X
Захарьев-Овинов ничего не возразил на слова эти. Он сидел неподвижно; ни одна черта его как бы застывшего лица не дрогнула; прекрасные и холодные глаза глядели прямо в глаза священника. Этот взгляд, полный притягательной силы и власти, смутил бы всякого своей загадочностью, чем-то особенным, неизъяснимым, что в нем заключалось. Самый смелый и самоуверенный человек вряд ли бы его вынес.
Между тем отец Николай не только не смутился, но даже все пристальнее, все глубже всматривался в глаза брата и, казалось, начинал все яснее читать в них братнюю душу.

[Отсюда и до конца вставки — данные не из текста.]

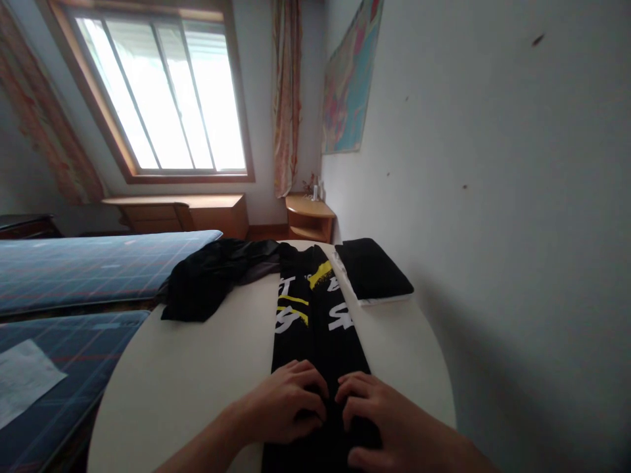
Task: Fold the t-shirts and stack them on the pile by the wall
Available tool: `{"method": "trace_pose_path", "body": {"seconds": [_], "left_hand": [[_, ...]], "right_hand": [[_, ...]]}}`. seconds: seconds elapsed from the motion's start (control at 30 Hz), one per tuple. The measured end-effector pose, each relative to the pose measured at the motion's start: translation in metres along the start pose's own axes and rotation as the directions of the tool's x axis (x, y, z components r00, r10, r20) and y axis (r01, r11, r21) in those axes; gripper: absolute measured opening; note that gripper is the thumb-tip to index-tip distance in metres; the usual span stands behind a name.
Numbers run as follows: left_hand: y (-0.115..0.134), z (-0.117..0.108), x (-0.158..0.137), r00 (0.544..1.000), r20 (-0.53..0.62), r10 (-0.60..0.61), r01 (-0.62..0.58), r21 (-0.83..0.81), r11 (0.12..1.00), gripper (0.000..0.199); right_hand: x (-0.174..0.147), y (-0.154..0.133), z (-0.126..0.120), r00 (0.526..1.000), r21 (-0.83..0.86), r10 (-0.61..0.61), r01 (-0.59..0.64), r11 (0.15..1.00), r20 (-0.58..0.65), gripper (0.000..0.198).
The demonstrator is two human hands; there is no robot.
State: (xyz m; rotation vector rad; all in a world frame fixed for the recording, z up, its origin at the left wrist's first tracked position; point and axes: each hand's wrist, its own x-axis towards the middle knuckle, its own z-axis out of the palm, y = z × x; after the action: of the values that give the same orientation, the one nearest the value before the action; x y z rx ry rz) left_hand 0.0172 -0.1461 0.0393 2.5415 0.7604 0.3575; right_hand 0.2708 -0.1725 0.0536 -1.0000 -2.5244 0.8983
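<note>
1. A long black garment with white and yellow print (315,341) lies as a narrow strip up the lower middle of the frame, on a round white table (207,374).
2. Left hand (290,401), lower centre: fingers curled over the strip's left half, thumb beneath them. I cannot tell whether cloth is pinched between.
3. Right hand (377,414), just beside it at lower right of centre: fingers bent on the strip's right half, thumb well apart from them. A small gap separates the two hands.
4. The hands appear to be straightening or gathering the cloth. Light, even pressure from both sides would suit it best; a harder pull by one hand could skew the strip.
5. The long edges deserve attention: keeping them parallel, and working creases outward with flat fingers, should leave the layers neat.
6. The cloth looks thin and soft, so it will probably shift easily; one hand can anchor while the other smooths.
7. Elbow room matters near two neighbours: a crumpled dark garment (217,276) left of the strip's far end, and a neatly folded black bundle (377,269) to its right.
</note>
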Motion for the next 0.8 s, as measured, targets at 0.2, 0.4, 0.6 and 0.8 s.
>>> {"method": "trace_pose_path", "body": {"seconds": [0.2, 0.4, 0.6, 0.8], "left_hand": [[0.009, 0.008, 0.002, 0.993, 0.028, 0.115, -0.114, -0.02, 0.993, 0.019], [0.019, 0.019, 0.007, 0.994, 0.006, 0.111, -0.111, 0.118, 0.987, 0.022], [0.026, 0.019, 0.011, 0.987, -0.149, 0.068, -0.056, 0.082, 0.995, 0.025], [0.024, 0.027, 0.016, 0.955, -0.236, 0.182, -0.158, 0.118, 0.98, 0.018]], "right_hand": [[-0.017, 0.004, 0.019, 0.996, -0.048, 0.079, -0.081, 0.996, -0.052, 0.025], [-0.022, 0.004, 0.034, 0.984, -0.062, 0.075, -0.086, 0.994, -0.161, 0.013], [-0.03, 0.013, 0.051, 0.938, -0.234, 0.083, -0.169, 0.957, -0.337, 0.033], [-0.044, 0.029, 0.061, 0.852, -0.52, -0.15, -0.159, 0.839, -0.502, 0.056]]}}
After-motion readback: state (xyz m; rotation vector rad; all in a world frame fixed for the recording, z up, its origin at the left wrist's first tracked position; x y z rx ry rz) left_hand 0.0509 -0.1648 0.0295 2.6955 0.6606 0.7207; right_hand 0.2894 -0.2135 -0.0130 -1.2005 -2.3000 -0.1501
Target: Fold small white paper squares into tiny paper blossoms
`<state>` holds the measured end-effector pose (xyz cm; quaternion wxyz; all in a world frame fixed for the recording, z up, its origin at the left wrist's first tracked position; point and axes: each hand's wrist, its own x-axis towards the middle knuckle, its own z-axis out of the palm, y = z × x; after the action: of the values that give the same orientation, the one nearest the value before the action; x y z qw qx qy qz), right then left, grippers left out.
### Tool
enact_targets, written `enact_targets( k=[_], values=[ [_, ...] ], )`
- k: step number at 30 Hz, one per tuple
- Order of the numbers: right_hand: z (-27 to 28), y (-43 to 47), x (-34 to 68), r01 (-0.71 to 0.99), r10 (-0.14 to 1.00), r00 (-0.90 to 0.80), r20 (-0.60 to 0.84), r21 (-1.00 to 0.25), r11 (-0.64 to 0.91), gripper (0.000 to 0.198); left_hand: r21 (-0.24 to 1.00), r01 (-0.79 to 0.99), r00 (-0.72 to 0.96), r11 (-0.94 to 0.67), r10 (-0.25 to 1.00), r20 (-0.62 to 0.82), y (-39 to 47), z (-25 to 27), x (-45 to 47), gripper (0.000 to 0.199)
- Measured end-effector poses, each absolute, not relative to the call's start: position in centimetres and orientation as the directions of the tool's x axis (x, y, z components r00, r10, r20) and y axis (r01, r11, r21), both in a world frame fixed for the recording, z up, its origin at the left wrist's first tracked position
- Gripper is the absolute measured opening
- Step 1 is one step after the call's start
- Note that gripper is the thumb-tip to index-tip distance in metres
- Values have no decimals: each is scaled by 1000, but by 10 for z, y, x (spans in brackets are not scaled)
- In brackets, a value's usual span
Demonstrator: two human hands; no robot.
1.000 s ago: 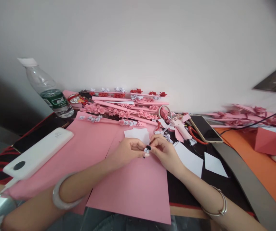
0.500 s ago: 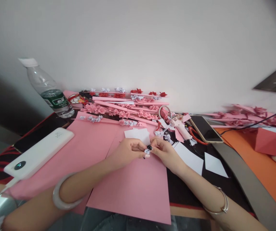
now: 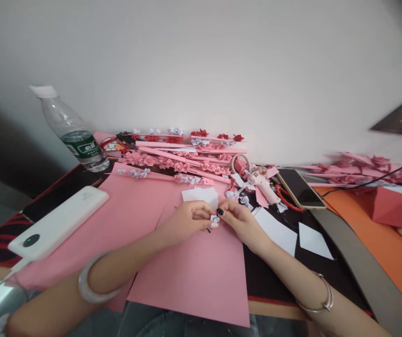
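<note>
A small folded white paper flower (image 3: 215, 218) is held up between my two hands, over a pink paper sheet (image 3: 201, 276). My left hand (image 3: 190, 220) pinches it from the left between thumb and fingers. From the right, my right hand (image 3: 241, 224) has its thumb and bent fingers closed at the flower's edge; its fingertips partly hide the contact. Just behind my hands lie blank white paper pieces (image 3: 199, 194). More white paper flowers (image 3: 244, 201) lie beyond my right hand, near a pale pink glue gun (image 3: 266, 187).
Pink paper stems with flowers (image 3: 172, 161) are piled along the wall. At left stand a water bottle (image 3: 81, 140) and a white power bank (image 3: 60, 222). A phone (image 3: 302, 187), white sheets (image 3: 278, 231), orange paper (image 3: 379, 243) and a red folded paper (image 3: 397, 208) lie to the right.
My fingers have shifted slightly around the white paper flower, and more of its folded face shows. The right thumb has moved a little up and to the right.
</note>
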<state>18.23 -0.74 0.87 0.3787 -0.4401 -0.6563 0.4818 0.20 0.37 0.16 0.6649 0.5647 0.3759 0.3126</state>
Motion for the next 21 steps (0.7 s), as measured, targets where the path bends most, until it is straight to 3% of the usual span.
enact_targets(
  k=[5, 15, 21],
  values=[
    [8, -8, 183, 206, 942, -317, 112, -961, 184, 16, 981, -36, 489, 192, 859, -150, 6, 5, 1, 22],
    [8, -9, 181, 311, 935, -315, 161, -914, 262, 14, 978, 19, 559, 210, 809, -184, 5, 6, 3, 21],
    [8, -9, 180, 332, 943, -292, 159, -908, 256, 14, 994, 25, 543, 106, 833, -102, 5, 1, 2, 17]
  ],
)
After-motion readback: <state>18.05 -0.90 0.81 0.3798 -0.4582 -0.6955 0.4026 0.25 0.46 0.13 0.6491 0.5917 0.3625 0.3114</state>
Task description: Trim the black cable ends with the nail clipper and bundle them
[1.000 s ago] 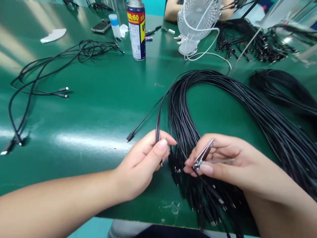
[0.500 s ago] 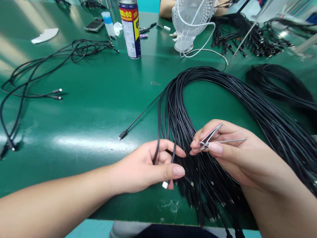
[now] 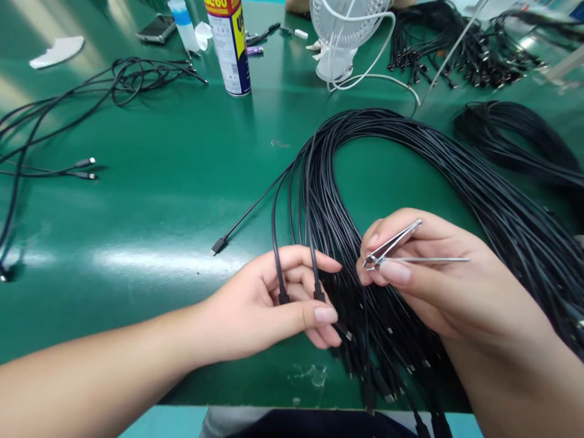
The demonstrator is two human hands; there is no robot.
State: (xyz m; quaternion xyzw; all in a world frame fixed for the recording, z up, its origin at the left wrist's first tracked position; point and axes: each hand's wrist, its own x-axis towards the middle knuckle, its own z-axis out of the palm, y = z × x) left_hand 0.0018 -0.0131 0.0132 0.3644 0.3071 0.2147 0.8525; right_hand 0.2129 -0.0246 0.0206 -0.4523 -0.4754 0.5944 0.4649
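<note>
Tips of the two held cables (image 3: pixel 315 267) hidden by left grip (image 3: pixel 269 313). Spray can (image 3: pixel 229 55) and white fan (image 3: pixel 349 21) cut off at far edge. Loose cables (image 3: pixel 119 73) on left run out of frame. Black bundle (image 3: pixel 326 188), near side: plugs blurred. Far-right cable pile (image 3: pixel 465 55): plug types too small to tell.

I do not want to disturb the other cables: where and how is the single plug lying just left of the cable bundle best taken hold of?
Probably pinch the plug by the sides of its black body, coming from the left: it lies on the table, pointing away from the cable bundle on its right.
</note>
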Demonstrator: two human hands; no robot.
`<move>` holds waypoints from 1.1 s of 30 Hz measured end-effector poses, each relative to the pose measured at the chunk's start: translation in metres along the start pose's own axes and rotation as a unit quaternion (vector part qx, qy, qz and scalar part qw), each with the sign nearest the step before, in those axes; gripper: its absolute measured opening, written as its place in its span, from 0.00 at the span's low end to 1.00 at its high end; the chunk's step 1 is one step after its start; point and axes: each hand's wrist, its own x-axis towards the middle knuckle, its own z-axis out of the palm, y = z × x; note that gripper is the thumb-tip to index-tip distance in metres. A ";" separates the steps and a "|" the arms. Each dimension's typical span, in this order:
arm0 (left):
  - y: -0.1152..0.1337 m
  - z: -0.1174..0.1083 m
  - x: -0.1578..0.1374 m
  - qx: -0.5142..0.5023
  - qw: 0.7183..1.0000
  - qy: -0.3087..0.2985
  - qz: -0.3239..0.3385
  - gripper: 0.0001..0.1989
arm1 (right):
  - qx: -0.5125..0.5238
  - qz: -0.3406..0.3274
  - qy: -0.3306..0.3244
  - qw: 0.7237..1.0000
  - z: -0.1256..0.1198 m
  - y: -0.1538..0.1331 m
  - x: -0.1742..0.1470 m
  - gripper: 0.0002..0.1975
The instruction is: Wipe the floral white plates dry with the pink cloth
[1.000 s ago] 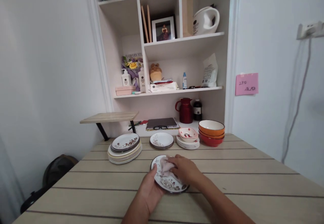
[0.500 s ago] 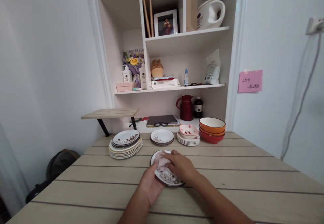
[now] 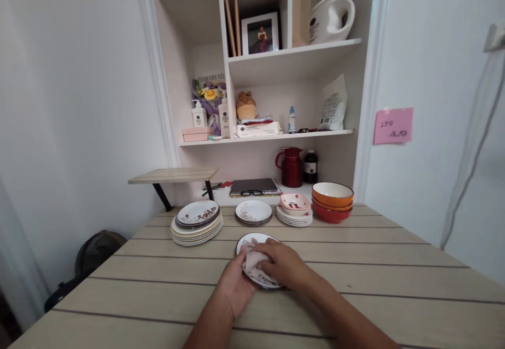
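Observation:
A small white plate (image 3: 243, 243) with a dark rim and brown floral print is at the front middle of the table. My left hand (image 3: 236, 280) grips its near left edge, thumb over the rim and fingers underneath. A pale pinkish cloth (image 3: 254, 260) lies bunched on the plate's face, covering much of the print. My right hand (image 3: 284, 263) is closed on the cloth and presses it against the plate; some of its fingertips are hidden in the folds.
Behind the plate stand a tall plate stack (image 3: 197, 225), a shorter floral stack (image 3: 253, 212), small plates topped by a square pink-rimmed bowl (image 3: 295, 203), and orange and red bowls (image 3: 332, 202). A red jug (image 3: 292, 167) and a raised wooden shelf (image 3: 173, 175) are farther back.
My right hand has shifted the cloth slightly toward me, so it spreads over more of the plate's lower print. My left hand keeps its hold; the view has turned a little.

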 end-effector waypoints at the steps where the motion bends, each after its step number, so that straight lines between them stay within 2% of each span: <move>1: 0.000 0.000 0.000 -0.005 1.000 0.002 0.000 0.17 | -0.008 0.014 0.011 1.000 0.002 -0.001 0.003 0.20; 4: 0.000 0.002 0.000 -0.008 1.000 0.011 -0.007 0.18 | -0.051 0.068 0.025 0.996 0.002 0.001 0.008 0.21; 7: 0.000 0.004 -0.001 0.008 1.000 0.017 -0.013 0.21 | -0.082 0.100 0.010 0.992 -0.007 0.007 0.006 0.22; 10: 0.001 0.006 -0.003 0.026 0.999 0.021 -0.019 0.23 | -0.090 0.080 -0.010 0.993 -0.015 0.012 -0.002 0.23; 15: 0.001 0.006 -0.003 0.032 0.999 0.018 -0.021 0.22 | -0.025 -0.005 -0.037 0.999 -0.015 0.011 -0.009 0.20; 18: 0.001 0.006 -0.001 0.024 0.999 0.020 -0.014 0.22 | -0.004 0.004 -0.015 1.000 -0.007 0.006 -0.005 0.20; 22: 0.002 0.008 -0.001 0.011 1.000 0.024 -0.006 0.23 | -0.023 0.055 0.029 0.998 0.001 0.006 0.005 0.22; 26: 0.001 0.009 -0.004 0.023 0.999 0.037 -0.013 0.23 | -0.044 0.086 0.024 0.995 -0.002 0.013 0.007 0.23; 30: 0.001 0.007 -0.003 0.033 0.999 0.033 -0.025 0.23 | -0.057 0.056 -0.013 0.997 -0.013 0.016 -0.001 0.24; 33: 0.001 0.004 -0.002 0.037 0.999 0.021 -0.026 0.23 | -0.020 0.009 -0.043 0.999 -0.016 0.017 -0.007 0.23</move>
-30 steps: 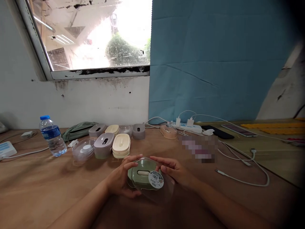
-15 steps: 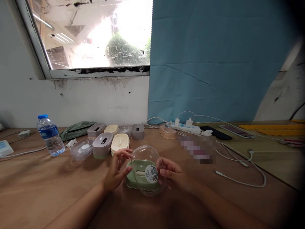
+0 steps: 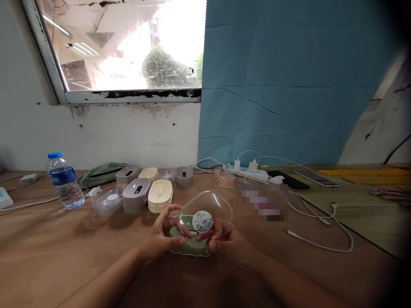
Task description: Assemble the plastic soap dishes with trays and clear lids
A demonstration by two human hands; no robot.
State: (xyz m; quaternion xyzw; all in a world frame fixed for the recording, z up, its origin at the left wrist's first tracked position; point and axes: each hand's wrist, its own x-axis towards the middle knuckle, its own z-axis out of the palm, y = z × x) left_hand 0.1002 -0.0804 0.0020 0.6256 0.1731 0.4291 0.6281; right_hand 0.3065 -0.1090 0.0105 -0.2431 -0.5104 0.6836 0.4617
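Observation:
A clear plastic cover (image 3: 218, 204) with a round printed sticker is tilted up in front of me, held between both hands. My left hand (image 3: 165, 231) grips its left edge, thumb in front and fingers behind. My right hand (image 3: 224, 239) pinches its lower right edge near the sticker. Directly behind and below it, a green oval container (image 3: 192, 248) with a slot in its top and a wavy rim rests on the table, partly seen through the clear plastic.
Beyond my left hand stand lilac slotted containers (image 3: 137, 194), cream containers (image 3: 160, 194) and clear plastic covers (image 3: 107, 199). A water bottle (image 3: 65, 182) is at left. A peach container (image 3: 224, 177), a power strip (image 3: 255, 172), phones (image 3: 316, 178) and white cables (image 3: 321, 246) lie to the right.
The clear cover has turned and tipped, so its wide outline now leans to the right. My left hand has closed in on its edge, and my right hand has shifted lower.

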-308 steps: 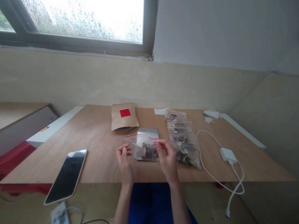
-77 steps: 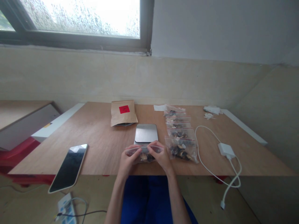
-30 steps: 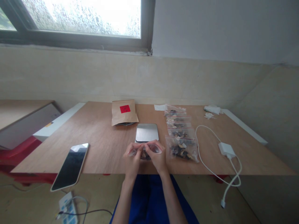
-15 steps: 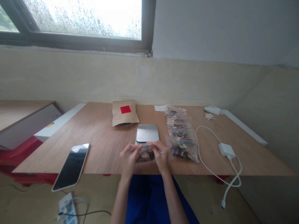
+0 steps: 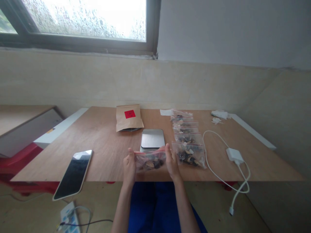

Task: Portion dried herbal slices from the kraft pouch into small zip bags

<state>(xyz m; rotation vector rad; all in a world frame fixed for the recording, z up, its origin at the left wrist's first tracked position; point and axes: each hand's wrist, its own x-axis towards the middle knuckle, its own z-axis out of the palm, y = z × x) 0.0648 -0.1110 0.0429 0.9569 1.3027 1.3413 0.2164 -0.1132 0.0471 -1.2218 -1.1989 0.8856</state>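
My left fingers (image 5: 131, 156) and right fingers (image 5: 168, 151) pinch opposite ends of the bag (image 5: 151, 164), its length spanning between them, neither nearer.

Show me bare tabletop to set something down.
Tabletop shows bare between phone, paper pouch and scale, and right of the white adapter. Crowded: front middle, where left hand and right hand hold a zip bag, beside more filled bags.

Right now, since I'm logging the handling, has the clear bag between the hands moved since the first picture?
Yes, downward in the view. The held bag overlapped the scale's plate then; now it appears just below that plate.
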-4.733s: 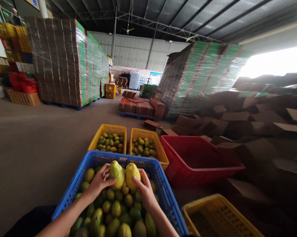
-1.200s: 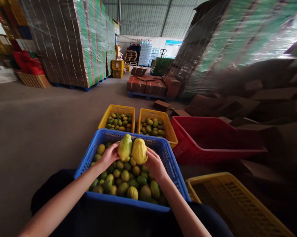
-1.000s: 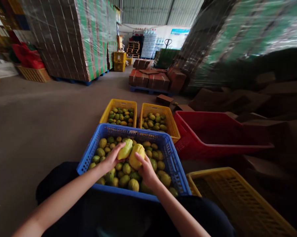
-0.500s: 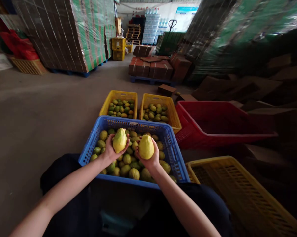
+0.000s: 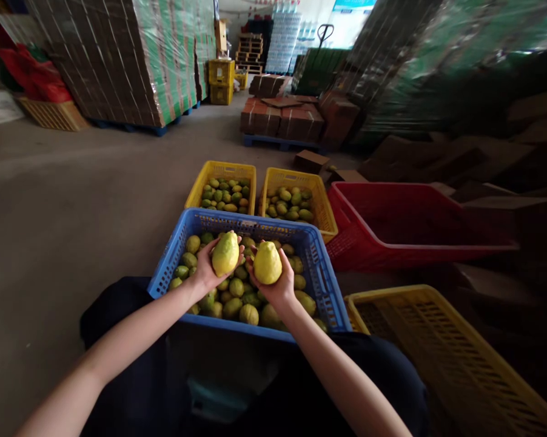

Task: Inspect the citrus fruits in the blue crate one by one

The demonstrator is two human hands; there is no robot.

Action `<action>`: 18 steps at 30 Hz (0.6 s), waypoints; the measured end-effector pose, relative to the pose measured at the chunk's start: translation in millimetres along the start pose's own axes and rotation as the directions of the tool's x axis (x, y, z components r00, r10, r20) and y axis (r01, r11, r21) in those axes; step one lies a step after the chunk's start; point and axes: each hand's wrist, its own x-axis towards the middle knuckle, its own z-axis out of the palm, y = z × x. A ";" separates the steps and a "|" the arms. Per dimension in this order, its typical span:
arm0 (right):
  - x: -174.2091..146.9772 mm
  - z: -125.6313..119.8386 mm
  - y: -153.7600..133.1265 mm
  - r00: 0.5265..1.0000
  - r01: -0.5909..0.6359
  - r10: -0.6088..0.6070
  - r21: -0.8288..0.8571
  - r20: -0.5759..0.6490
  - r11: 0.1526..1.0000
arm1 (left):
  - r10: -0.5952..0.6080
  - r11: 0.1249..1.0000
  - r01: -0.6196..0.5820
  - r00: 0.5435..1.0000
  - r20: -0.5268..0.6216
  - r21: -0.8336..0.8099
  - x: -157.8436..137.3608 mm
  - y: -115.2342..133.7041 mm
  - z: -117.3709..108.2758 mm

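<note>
My left hand is closed around a yellow-green lemon, its narrow end tilted up. In my right hand rests a rounder, more yellow lemon, cupped from below and the right. Both hands hover side by side over a blue crate, apart from each other by a small gap. Many green and yellow lemons fill the bottom of that crate, partly hidden behind my hands and forearms.
Beyond the blue crate stand two yellow crates of fruit, left and right. A red crate is to the right, with a yellow crate nearer me. Flat cardboard is stacked on a blue pallet; wrapped stacks flank the aisle.
My left hand has moved slightly right with its lemon, closer to the right hand. The lemon in my right hand has turned a little. The view has shifted slightly.
</note>
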 end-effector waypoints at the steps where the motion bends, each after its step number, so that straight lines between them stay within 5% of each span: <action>1: 0.4 -0.5 -0.1 1.000 0.001 -0.001 0.002 -0.002 1.000 | -0.003 1.000 0.003 1.000 0.006 0.002 0.4 0.1 -1.3; 18: -0.3 -3.2 -0.7 1.000 -0.005 0.006 -0.070 0.025 0.998 | 0.025 0.999 -0.027 0.998 -0.062 -0.030 3.6 0.5 -6.3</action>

Сам он преображался с каждым мгновением. Простые и добрые черты его лица озарялись теперь высоким вдохновением, и в то же время в них разлита была большая скорбь и жалость.
– Да, Юрий, – повторил он с непоколебимой уверенностью. – Ты живешь без любви, а стало быть, без Бога! Ты ходишь в непроглядной, погибельной темноте, и обуянный себялюбием и гордостью мнишь, что поднялся на светлую высоту… Но то, что ты принимаешь за свет, не есть свет истины, ибо истинный свет и освещает, и согревает, а тебе холодно… Твой свет только слепит и повергает в холод вечного мрака и отчаяния… И ты уже ослеплен!.. Но милосердие Божие безгранично – ты можешь прозреть снова!..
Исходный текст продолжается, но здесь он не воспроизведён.